Hyperuricemia predicts adverse outcomes ater myocardial infarction with non-obstructive coronary arteries

doi: 10.16766/j.cnki.issn.1674-4152.002858
Funds:

 KJ2020A0336

  • Received Date: 2022-04-18
    Available Online: 2023-04-20
  •   Objective  This study aimed to investigate the potential association between hyperuricemia and the adverse outcomes in myocardial infarction with non-obstructive coronary arteries (MINOCA) patients.  Methods  A total of 168 patients diagnosed with acute myocardial infarction who underwent emergency coronary angiography and were diagnosed as MINOCA in the Department of Cardiology of the People's Hospital of Bozhou from January 2019 to June 2020 were enrolled, and were divided into two groups based on the level of serum creatinine: hyperuricemia group (47 cases) and normouricemia group (121 cases). Follow-up was carried out for 18 months after discharge through outpatient visits, telephone calls, reviewing electronic medical records and clinical notes by two experienced cardiologists to obtain patient's clinical status and major adverse cardiovascular and cerebrovascular events (MACCE) or the first reported outcome case. The study also aimed to explore the association between hyperuricemia and adverse outcomes in MINOCA patients.  Results  All patients had follow-up data, of which 35 MACCE were recorded. The hyperuricemia group was associated with 16 MACCE, whereas 19 MACCE occurred in the normouricemia group. The hyperuricemia group had a higher incidence of MACCE and nonfatal myocardial infarction (MI) compared with the normouricemia group (34.0% vs. 15.7% and 10.6% vs. 0.8%, respectively; both P < 0.05).
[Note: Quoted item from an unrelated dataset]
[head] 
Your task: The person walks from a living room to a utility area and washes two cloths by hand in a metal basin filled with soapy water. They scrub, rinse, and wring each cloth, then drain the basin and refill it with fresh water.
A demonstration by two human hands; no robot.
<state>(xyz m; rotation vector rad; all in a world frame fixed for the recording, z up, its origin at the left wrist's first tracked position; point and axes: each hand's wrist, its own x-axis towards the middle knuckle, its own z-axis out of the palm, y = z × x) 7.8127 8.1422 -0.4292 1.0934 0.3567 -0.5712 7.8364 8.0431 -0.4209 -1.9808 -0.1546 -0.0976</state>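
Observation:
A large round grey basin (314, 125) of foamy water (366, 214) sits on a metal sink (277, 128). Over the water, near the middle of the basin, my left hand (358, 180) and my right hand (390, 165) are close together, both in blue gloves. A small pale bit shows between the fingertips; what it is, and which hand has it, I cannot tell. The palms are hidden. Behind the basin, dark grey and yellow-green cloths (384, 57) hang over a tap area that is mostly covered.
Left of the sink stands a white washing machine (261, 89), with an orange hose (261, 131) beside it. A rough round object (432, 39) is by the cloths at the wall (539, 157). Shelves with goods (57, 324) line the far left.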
The increased risk of MACCE in the hyperuricemia group is shown in Kaplan-Meier survival curves, which demonstrated that MINOCA patients within the hyperuricemia group were clearly different from those in the normouricemia group, and this difference is statistically significant (log-rank P=0.003).  Conclusion  Hyperuricemia is associated with adverse outcomes and appears to be an independent predictor of MACCE in MINOCA patients. This finding indicates that the serum uric acid levels may serve as a surrogate biomarker related to risk prediction and adverse outcomes of MINOCA patients.